While Hillary Clinton’s recent attacks on Bernie Sanders grabbed the headlines, the Democrats’ 2016 presidential nominee also directed her ire at the Republican Party, claiming it plans to “steal votes” in the upcoming election.
States like Georgia and Wisconsin are struggling with the issue of outdated voter rolls, overloaded with obsolete records and deceased voters still eligible to vote. Democrats denounce efforts to clean up these rolls as “voter purges” that they say are actually designed to deny citizens their right to vote.
In the same Hollywood Reporter interview in which she claimed “nobody likes Bernie Sanders,” Clinton claimed that “Republicans and their allies” are trying to make it harder for voters to participate in the 2020 election. “That means you’ve got to deal with voter suppression, because they’ll steal votes or they’ll prevent votes from happening,” Clinton said.
“They’re now trying to purge voters so that they can try to limit the electorate,” she said, adding that she believes voter suppression was one reason she lost to Donald Trump.
According to a federal lawsuit filed late last year, the city of Detroit has 106 registered voters for every 100 adult U.S. citizens in the city. Thousands of people are registered multiple times under their same names and more than 2,500 registered Motor City voters are actually dead.
As a result, some states are attempting to clean up their voter rolls and make them current, an effort some Democrats and progressive activists oppose.
In Wisconsin, an appeals court on Jan. 14 put on hold an order to immediately remove up to 209,000 names from the state’s voter registration rolls, handing Democrats — who had fought the move — a victory in a state Trump carried by just 23,000 votes in 2016. The appeals court sided with the bipartisan state elections commission, which decided not to remove any voters while the court fight continues.
Wisconsin’s presidential primary is April 7 and the issue is unlikely to be resolved in court before the presidential election.
The conservative law firm that brought the case — the Wisconsin Institute for Law and Liberty — wanted the purge to happen before the election. However, the elections commission raised alarms over the accuracy of data used to identify voters who would have their registrations disabled.
In Georgia, a federal judge allowed state officials to purge voter rolls of about 300,000 records of people who have either died, moved out of state or haven’t participated in an election since 2012. Opponents said that more than 120,000 people should have been left on the rolls, especially in a heavily contested presidential election year.
U.S. District Judge Steve Jones wrote in a 32-page order that the plaintiffs, led by the voting rights group Fair Fight Action — a group led by 2018 Georgia Democratic candidate Stacey Abrams — failed to show the cancellations violated the U.S. Constitution.
“Today, Judge Jones upheld Georgia’s decision to continue to maintain clean voter rolls,” Republican Secretary of State Brad Raffensperger said. “Despite activists’ efforts and lawsuits that only waste taxpayer dollars, Georgia is continuing to ensure every eligible voter can vote and voter lists remain accurate.”
In addition, Americans are highly concerned about how secure the 2020 election will be, according to a recent NPR/PBS NewsHour/Marist Poll.
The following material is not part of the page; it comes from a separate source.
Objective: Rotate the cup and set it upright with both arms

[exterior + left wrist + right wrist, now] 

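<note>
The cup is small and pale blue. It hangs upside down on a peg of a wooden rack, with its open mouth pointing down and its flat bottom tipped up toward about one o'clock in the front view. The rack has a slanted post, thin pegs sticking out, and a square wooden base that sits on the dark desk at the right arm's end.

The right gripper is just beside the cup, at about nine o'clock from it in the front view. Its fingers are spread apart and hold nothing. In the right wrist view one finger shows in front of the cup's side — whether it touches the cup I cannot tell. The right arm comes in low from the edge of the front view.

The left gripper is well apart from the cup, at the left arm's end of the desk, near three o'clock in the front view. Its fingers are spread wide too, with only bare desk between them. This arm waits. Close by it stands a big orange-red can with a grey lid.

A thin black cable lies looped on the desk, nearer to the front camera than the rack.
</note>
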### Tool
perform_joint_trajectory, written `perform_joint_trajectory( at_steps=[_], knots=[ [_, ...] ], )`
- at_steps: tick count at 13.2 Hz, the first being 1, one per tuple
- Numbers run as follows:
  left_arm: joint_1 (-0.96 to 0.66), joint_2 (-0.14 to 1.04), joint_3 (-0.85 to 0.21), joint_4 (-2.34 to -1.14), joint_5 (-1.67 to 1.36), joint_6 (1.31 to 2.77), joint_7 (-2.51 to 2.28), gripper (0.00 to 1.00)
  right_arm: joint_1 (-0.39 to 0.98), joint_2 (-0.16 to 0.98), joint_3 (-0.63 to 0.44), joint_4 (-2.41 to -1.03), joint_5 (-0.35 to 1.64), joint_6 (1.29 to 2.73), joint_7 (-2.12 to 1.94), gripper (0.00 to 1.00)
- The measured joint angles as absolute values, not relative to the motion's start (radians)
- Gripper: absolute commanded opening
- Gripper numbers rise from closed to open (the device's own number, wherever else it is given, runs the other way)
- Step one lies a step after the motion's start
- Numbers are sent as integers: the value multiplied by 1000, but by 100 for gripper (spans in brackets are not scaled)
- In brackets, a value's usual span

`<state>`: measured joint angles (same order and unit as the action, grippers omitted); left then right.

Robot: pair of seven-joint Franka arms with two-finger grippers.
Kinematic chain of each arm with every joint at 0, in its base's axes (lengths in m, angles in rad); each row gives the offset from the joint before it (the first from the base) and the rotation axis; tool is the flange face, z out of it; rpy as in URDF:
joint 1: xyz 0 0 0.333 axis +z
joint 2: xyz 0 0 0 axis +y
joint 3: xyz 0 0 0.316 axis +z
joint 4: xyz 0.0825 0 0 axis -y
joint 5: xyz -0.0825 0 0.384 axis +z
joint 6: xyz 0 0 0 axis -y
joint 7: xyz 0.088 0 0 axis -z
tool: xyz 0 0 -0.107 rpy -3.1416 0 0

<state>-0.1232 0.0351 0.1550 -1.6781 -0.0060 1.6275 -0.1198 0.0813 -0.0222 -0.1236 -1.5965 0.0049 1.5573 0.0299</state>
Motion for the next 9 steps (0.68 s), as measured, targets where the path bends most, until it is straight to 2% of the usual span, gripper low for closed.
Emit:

The poll found that 41 percent of responders believe the U.S. is not very prepared — or not at all prepared — to keep November’s election safe and secure.
Two-thirds of Democrats think the country isn’t prepared, while 85 percent of Republicans believe it is.
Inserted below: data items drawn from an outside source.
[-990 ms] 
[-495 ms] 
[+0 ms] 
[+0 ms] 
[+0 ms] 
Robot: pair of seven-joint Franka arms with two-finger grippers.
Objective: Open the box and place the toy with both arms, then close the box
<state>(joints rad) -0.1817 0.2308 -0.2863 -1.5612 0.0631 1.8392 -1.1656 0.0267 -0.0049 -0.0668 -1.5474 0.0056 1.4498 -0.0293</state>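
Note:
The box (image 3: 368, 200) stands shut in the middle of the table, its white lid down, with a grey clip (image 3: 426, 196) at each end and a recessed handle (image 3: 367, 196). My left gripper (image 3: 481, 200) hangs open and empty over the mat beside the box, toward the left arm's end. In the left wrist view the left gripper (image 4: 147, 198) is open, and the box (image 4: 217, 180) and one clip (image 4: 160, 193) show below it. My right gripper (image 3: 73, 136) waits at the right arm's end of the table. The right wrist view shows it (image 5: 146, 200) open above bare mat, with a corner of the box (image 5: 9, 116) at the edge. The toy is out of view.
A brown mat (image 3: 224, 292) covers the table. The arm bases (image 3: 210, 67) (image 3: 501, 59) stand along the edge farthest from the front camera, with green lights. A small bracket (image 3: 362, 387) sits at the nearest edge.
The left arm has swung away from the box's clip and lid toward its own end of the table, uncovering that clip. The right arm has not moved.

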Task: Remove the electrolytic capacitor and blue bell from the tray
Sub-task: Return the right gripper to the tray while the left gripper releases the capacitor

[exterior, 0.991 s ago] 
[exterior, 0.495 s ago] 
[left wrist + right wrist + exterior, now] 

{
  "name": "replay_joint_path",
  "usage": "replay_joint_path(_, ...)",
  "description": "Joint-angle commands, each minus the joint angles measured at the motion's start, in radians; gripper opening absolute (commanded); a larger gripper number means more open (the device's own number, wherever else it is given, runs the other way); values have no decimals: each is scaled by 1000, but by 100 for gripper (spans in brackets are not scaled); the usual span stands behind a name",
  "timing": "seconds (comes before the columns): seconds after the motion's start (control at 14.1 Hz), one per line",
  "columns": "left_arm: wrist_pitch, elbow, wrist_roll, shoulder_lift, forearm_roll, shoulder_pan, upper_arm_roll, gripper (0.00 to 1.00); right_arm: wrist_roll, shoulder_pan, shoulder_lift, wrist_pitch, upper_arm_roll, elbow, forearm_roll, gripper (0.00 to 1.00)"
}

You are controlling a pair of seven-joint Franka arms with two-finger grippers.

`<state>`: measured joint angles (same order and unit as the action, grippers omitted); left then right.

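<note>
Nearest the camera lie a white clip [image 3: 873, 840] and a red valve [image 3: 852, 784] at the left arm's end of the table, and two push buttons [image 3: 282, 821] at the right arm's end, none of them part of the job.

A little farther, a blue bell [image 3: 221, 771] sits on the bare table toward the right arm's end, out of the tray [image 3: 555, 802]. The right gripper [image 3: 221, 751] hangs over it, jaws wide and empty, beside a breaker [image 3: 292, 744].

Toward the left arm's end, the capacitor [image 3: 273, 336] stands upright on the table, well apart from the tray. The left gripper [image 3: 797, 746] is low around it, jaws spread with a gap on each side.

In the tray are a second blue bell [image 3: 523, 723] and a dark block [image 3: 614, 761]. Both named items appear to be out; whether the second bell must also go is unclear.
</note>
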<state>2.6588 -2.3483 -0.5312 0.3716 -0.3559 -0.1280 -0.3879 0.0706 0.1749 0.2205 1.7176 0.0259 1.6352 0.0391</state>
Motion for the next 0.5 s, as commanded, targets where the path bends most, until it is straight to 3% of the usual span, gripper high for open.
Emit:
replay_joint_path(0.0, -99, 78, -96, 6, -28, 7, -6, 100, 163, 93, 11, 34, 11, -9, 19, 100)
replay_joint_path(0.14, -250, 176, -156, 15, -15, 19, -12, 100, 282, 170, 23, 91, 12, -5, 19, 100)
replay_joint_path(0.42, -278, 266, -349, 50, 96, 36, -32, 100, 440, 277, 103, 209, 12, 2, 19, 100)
“Like so many issues, Americans view election security from opposite poles of the partisan divide,” said Lee Miringoff, director of the Marist College Institute for Public Opinion, which conducted the poll.
Meanwhile, in early December, the U.S. House passed a bill aimed at restoring a provision of the Voting Rights Act that would require certain states to receive clearance from the Department of Justice or the U.S. District Court for the District of Columbia before making any changes to voting practices.
The bill, which passed along mostly partisan lines 228-187, includes language that regulates which states and political subdivisions have to seek federal approval when updating voter rolls or making decisions related to voting practices.
Critics of the bill called it an infringement on state rights. The measure is unlikely to pass in the Republican-controlled Senate.